In this video, Joel Gelman, MD, discusses his international urology work in Vietnam and Thailand. Gelman is a UCI Health urologist and a professor of urology at UCI School of Medicine.

Transcription:

My efforts have been, for the last 10 years, focused on international global health outreach in Vietnam and more recently, Thailand. My first trip was to Hue, Vietnam, where I went as part of a trip organized by International Volunteers of Urology, also called IVU Med. And that was an opportunity for me to experience health care in urology in a low middle-income country where resources were very limited, and I worked with very wonderful doctors and helped many people who otherwise did not have access to the expertise that I was fortunate to obtain from my mentor and my training. But I also recognized that if I really wanted to have an impact beyond the patients I helped, it would be to train somebody to do the surgery, which is sort of a motto for IVU Med, which is, teach one, reach many, or teach a man to fish. But if you just go some place for a couple weeks, their skills may increase a little bit, but not significantly.
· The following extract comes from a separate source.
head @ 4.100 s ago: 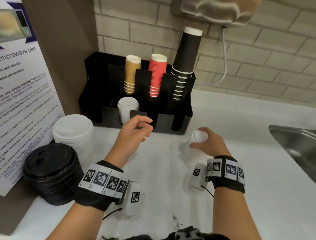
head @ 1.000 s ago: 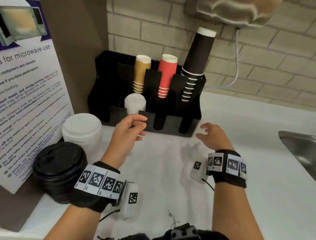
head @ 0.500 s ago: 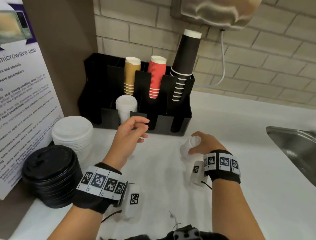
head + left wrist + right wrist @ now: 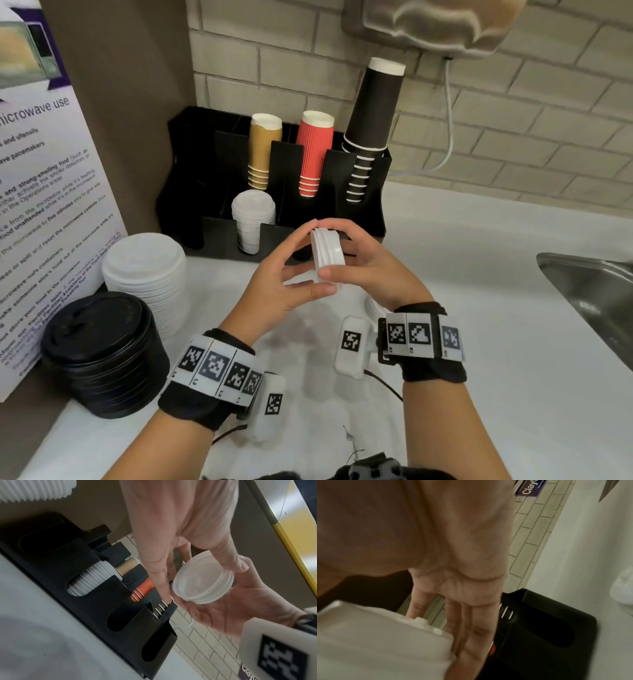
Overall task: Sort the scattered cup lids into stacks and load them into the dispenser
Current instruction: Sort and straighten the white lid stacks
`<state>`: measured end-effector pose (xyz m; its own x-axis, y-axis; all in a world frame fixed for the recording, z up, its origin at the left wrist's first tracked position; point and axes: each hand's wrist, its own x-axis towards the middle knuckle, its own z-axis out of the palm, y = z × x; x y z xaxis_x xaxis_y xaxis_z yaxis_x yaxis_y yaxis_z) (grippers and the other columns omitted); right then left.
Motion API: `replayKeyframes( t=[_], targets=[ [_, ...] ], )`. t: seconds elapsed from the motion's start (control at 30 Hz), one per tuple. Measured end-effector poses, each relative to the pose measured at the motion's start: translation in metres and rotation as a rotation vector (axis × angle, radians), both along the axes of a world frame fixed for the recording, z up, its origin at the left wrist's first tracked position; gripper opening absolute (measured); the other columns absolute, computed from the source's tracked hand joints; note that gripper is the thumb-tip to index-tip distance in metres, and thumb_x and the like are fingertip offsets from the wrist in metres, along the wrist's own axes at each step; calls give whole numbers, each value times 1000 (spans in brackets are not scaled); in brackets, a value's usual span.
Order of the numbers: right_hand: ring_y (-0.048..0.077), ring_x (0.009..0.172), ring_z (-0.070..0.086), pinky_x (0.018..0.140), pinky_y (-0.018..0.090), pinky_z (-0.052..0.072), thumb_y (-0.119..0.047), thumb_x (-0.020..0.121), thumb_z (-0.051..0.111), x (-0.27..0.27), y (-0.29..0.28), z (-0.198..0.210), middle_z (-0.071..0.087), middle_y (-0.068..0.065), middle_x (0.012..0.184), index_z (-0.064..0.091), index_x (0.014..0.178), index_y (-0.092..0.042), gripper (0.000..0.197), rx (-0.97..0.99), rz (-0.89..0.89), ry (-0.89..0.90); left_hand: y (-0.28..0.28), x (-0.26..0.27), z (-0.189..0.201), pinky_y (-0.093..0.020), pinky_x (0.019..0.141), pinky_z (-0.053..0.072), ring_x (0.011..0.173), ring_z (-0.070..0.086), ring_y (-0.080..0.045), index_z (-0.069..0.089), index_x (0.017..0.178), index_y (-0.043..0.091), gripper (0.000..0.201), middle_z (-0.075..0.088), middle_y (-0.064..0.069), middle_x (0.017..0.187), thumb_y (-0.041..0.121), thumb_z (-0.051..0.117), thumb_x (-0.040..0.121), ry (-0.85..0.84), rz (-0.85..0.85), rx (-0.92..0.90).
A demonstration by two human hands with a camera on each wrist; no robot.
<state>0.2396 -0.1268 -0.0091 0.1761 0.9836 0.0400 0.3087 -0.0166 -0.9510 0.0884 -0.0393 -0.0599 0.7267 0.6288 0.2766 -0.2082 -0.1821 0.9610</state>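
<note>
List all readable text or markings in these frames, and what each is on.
"microwave use": heading of the poster at left.
"five minutes", "strong-smelling food": poster body; other lines too blurred.
"Clay…": purple sign on the brick wall, cut off.
Wristband tags: coded squares only, no words.

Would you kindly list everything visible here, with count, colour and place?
small lid stack: one, white, held between both hands in front of the dispenser
dispenser: one, black, against the brick wall
lids in dispenser: one stack, white, front slot
cup stacks: three, tan, red, black, upside down in back slots
large lid stack: one, white, counter left
black lid stack: one, black, counter front left
microwave notice: one, white and purple, far left
sink: one, steel, right
counter: white
left hand: holds the small lid stack
right hand: holds the small lid stack
</note>
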Motion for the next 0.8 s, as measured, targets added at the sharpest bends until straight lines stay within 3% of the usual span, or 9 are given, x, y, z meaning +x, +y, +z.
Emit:
replayKeyframes(
  t=[0.3, 0.5, 0.63, 0.8],
  targets=[
    [22, 106, 65, 93, 41, 53, -22, 72, 80, -3, 2, -1, 64, 11, 117, 52, 133, -29, 67, 29, 4, 67, 2, -7, 1, -17, 80, 53, 118, 58, -5, 43, 139, 42, 89, 46, 12, 144, 30, 83, 61, -26, 44, -6],
    [16, 104, 66, 89, 33, 55, -25, 65, 81, -8, 7, -1, 67, 4, 115, 56, 127, -28, 67, 61, -31, 53, 2, -7, 4, -27, 91, 55, 120, 58, -10, 40, 137, 49, 90, 46, 15, 144, 34, 83, 59, -38, 88, 0],
    [14, 104, 65, 91, 35, 54, -17, 69, 83, -8, 11, 0, 67, 2, 113, 57, 126, -26, 63, 76, -49, 29, 5, -8, 4, -29, 93, 54, 123, 56, -14, 39, 139, 46, 93, 45, 13, 145, 30, 83, 59, -48, 88, 1],
    [18, 101, 67, 83, 32, 56, -13, 72, 82, -5, 29, 10, 67, 3, 111, 58, 125, -24, 60, 117, -30, 16, 13, -15, 12, -17, 86, 52, 124, 52, -7, 40, 133, 50, 84, 45, 16, 142, 36, 79, 60, -96, 162, -13]
  ],
)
So I was fortunate to identify somebody in Ho Chi Minh City...who had an interest in becoming the country's first expert in urethral stricture surgery, who worked at an institution with a supportive hospital director where there was sufficient infrastructure. I developed that relationship over a period of years, where he came to our institution to observe. I repeatedly worked with only him, exclusively. My goal in the trip was not to see how many patients I could operate on, how many doctors I could train, [it was] to help 1 person train. And with that, we kept a database, and we found that the success rate of certain operations went from what was reported in certain low and middle-income countries to be 16% to 98%. And that was presented at the AUA and international meetings, and we recently obtained IRB approval, and we are completing the manuscript to describe our results. But this doctor now has operated on over 1000 people with this success rate, and we want to duplicate that in Thailand, and so we've now expanded our way of approaching global outreach to Thailand, and their outcomes have improved already, and that was presented at this year's AUA.

This transcription was edited for clarity.